Opinions & Advice

COVID isn’t going to change dealers

This is an interesting topic for me and I’m anxious for feedback. I liken this to similar questions posed after 9/11 and again during the economic downturn of 2008. We had GM’s and FCA’s bankruptcy and I was at a Chevy store so this was something up-close and personal for me. We honestly thought the world was going to change, and to some extent, it did. Here’s what happened as I remember it:

1. Dealers were closing, whether it was through consolidation, acquisition or termination of the franchise

2. All of a sudden, we had a ton of talent in the pool and hiring instantly became easier since there were so many displaced workers – pay plans changed too

3. We had vendors lowering prices and fighting for our business as there were fewer stores and they were coming out with new offerings since we had everything we needed but they had to fill the void for the stores they lost – revenue was off for them

4. Influx in inventory levels but customers didn’t increase so they were being really picky, thus there was that 3 month period before cash for clunkers where we were bending over backwards for the first time ever unlike we ever did before to make a deal just to get rid of a unit with no profit – used cars sitting on the lot were becoming a huge issue with blackwater

5. Cash for Clunkers, good for new cars, bad for used

6. Used car independents started closing thus flooding the pre-owned market further and an already bad market became a catastrophe

7. I could keep going

We learned some things from the last two economic hits.
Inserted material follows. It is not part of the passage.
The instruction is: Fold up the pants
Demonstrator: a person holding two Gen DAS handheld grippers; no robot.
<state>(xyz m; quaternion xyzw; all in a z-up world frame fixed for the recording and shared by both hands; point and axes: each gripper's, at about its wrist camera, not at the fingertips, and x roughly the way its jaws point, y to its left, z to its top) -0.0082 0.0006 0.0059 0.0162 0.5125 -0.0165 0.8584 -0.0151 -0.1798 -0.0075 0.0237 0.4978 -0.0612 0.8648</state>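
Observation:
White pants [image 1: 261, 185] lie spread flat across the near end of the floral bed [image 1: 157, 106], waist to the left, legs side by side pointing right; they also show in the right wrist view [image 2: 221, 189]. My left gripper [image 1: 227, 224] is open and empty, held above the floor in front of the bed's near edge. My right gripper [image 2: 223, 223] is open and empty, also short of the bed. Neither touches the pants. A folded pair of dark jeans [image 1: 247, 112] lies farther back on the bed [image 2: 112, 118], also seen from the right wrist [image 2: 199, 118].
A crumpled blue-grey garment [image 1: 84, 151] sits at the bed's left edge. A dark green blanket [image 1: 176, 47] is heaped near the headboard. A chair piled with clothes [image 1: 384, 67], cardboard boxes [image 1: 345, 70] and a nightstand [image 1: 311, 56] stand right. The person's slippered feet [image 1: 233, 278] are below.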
We were confident some of the things we learned would last as “the business was changed forever” each time. Just like when a major OEM goes out of business like Oldsmobile, Pontiac, Mercury, Saturn, etc. Remember when those closed? The idea is always to evolve or perish.

Maybe we can finally stop investing in Taj Mahal showrooms and working bell to bell. Maybe we can start looking at our technologies a little harder and using them better.

One thing is for sure, some of us need to STOP saying they are offering online retailing when they most definitely are not! These dealers are the ones that make me believe the COVID lessons will go the same way as the 9/11 and 2008 ones.

I'm a high-performing and dedicated executive with over 20 years of experience spanning the retail, automotive, software, technology, and customer ser...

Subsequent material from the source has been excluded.